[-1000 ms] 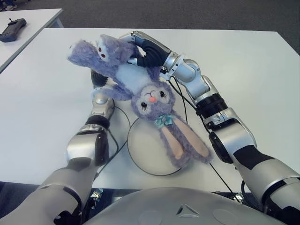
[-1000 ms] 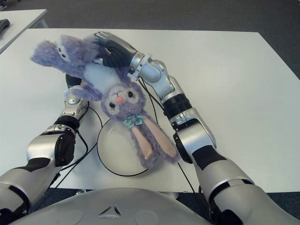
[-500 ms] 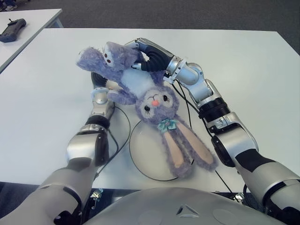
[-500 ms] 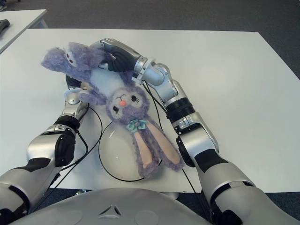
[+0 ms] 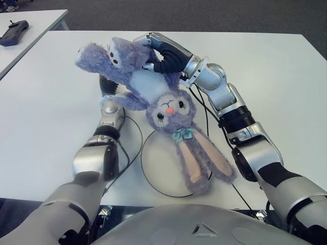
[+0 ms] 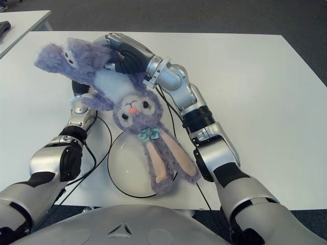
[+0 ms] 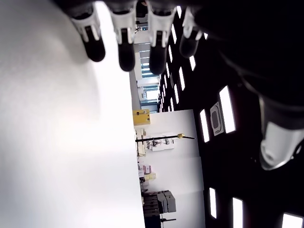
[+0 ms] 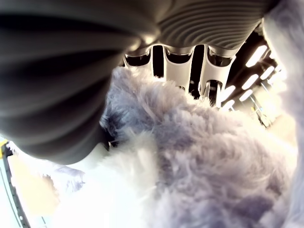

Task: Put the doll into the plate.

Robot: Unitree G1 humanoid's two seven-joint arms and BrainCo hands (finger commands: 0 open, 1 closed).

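Your right hand (image 5: 161,53) was clamped on the doll (image 5: 153,97) at its lower body, fingers (image 8: 183,59) curled into the purple fur. The doll hung head down, held off the bench (image 5: 46,112), its face toward the camera and its feet up by the hand. Its long ears drooped over the round white plate (image 5: 156,168) near the front edge of the bench; whether the ear tips touched the plate could not be told. Your left hand (image 5: 107,89) sat just left of the doll, mostly hidden behind it. Its fingers (image 7: 126,40) were extended above the white bench, holding nothing. A dark handheld device (image 5: 13,31) lay on a second bench at far left.
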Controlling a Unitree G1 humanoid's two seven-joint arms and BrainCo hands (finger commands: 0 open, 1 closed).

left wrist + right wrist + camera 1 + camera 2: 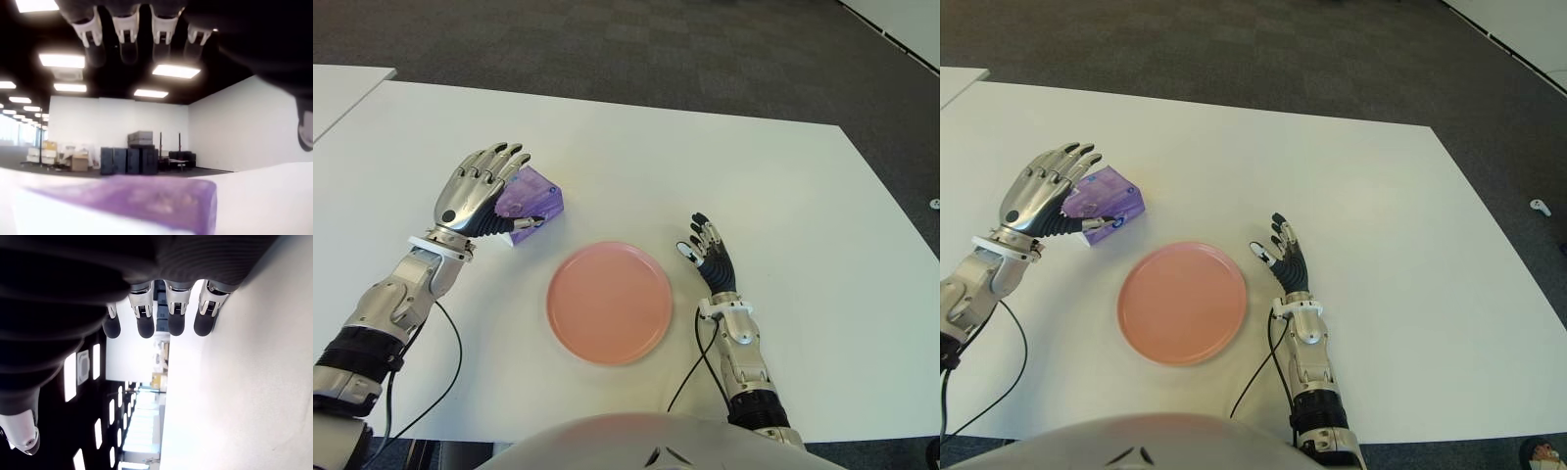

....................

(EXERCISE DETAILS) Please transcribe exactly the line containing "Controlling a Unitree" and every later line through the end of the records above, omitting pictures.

(TASK RESULT)
Controlling a Unitree G1 humanoid's two seven-joint arms and BrainCo hands (finger commands: 0 open, 1 closed).

left wrist + right wrist + camera 1 + camera 2: 

The exercise has nothing more to it.